Today’s post is the first–but hopefully not the last–op-ed piece from Mary. Enjoy!
Maybe I’m not the best person to be blogging about the virtues of Citizen Kane over Vertigo. I’m not a “cinefile,” I call them “movies,” not “films,” and I don’t possess a black beret. When I’m having a bad day, I watch a Joan Crawford movie. Nobody, but nobody, suffers the slings and arrows of outrageous fortune better than old Joan. However, having just seen the latest list from Sight and Sound, where Vertigo is rated the best movie ever made, with Citizen Kane coming in second, I must speak.
For those unfamiliar with the prestigious publication, Sight and Sound is run by a group of British film critics so snooty that if you would even mention the name Will Ferrell in front of them, they would burst into flames. Every ten years they put out a list of the 50 greatest films ever made, and the list is taken very, very seriously by people who love movies. I mean film. Oh, whatever. This year, for the first time ever, Vertigo was placed above Citizen Kane as the best movie ever made. You could hear the black berets exploding off the heads and critics from Maine to San Francisco in shock.
So let me talk about Citizen Kane.
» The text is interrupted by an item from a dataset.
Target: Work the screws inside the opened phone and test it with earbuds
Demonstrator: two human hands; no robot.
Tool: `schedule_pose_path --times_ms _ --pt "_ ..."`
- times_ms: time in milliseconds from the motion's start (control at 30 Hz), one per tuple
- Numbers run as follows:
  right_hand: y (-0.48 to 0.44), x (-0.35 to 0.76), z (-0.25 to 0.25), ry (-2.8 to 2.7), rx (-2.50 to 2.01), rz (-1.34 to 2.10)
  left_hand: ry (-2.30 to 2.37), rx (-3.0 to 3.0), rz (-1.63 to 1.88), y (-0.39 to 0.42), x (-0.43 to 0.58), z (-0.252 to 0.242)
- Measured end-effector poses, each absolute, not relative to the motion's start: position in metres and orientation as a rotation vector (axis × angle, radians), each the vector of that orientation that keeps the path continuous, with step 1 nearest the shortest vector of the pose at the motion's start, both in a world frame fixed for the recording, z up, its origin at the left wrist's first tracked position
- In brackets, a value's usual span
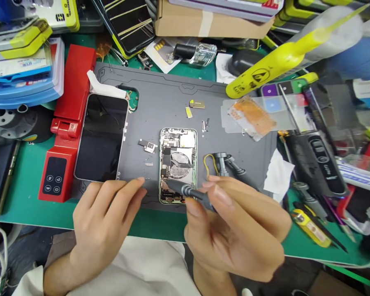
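Note:
My right hand (234,230) grips a dark grey screwdriver (191,191) between thumb and fingers. Its tip reaches over the lower left inside of an opened phone (180,164), whose boards and round coil are exposed. My left hand (106,218) lies on the mat left of the phone, fingers stretched and slightly bent, holding nothing that I can see. A tiny part (147,179) lies by its index fingertip. Above that are a small metal bracket (149,164) and a black camera-like module (148,145). A dark phone screen (101,137) rests left, beyond my left hand.
A grey work mat (160,98) lies on the green table (24,181). Left stands a red device (60,164) with buttons. Small metal plates (197,104), more screwdrivers (222,162), a yellow ESD bottle (259,70) and a yellow cutter (311,228) are around. Boxes crowd the back.

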State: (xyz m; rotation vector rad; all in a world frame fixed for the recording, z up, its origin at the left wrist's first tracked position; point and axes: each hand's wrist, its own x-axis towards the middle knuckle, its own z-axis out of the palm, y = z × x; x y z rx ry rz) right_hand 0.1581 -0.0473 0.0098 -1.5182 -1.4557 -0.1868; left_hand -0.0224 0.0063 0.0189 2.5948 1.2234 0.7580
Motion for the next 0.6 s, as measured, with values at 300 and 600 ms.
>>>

I first saw an uncut version at the old Pittsburgh Playhouse back in the seventies. My chair was creaky, the film was scratchy, and I possessed an annoying husband at the time who kept threatening to walk out if I didn’t tell him what Rosebud was. Not the best way to experience it. In the age of Betamax I saw it again, still a scratchy print with bad sound. Best movie ever? Meh.
I finally saw it on an HDTV with a pristine DVD, and, well, just paint me blue and call me baby: I finally got it. The awesome cinematography in crisp shades of black, white and gray. The incredible lighting. The brilliant acting and directing. A storyline so fresh it could’ve been made yesterday. Audiences in 1939 must have thought they were watching something made by Martians, it was so far from the conventional movies of that time. It’s a masterpiece, and will always be one, even when it’s viewed someday by robot people on the Planet HooHah in the twenty-fifth century.
And this is rated below Vertigo? Vertigo is a second-rate Hitchcock. It stars Jimmy Stewart at his most whiny and unlikeable, and Kim Novak, who is about as animated as a cigar store Indian. Also, one scene features a giant Jimmy Stewart cartoon head that whirls around changing colors, a sight which never fails to make me snort popcorn out my nose. You want great Hitchcock? Rear Window, North by Northwest, or Shadow of a Doubt…and even they can’t top Citizen Kane. I hereby consign Vertigo to sit right alongside The Birds…and speaking of The Birds, that’s exactly what the Sight and Sound list is for. Nyah-nyah to you, snooty British film critics. And guess what? Anchorman II is coming out soon! *BOOM!*
Now, if you’ll excuse me, I’m off to watch Joan Crawford suffer in Autumn Leaves while I consume vast quantities of Cheesy-Poofs. You go watch Citizen Kane. You’ll see what I mean.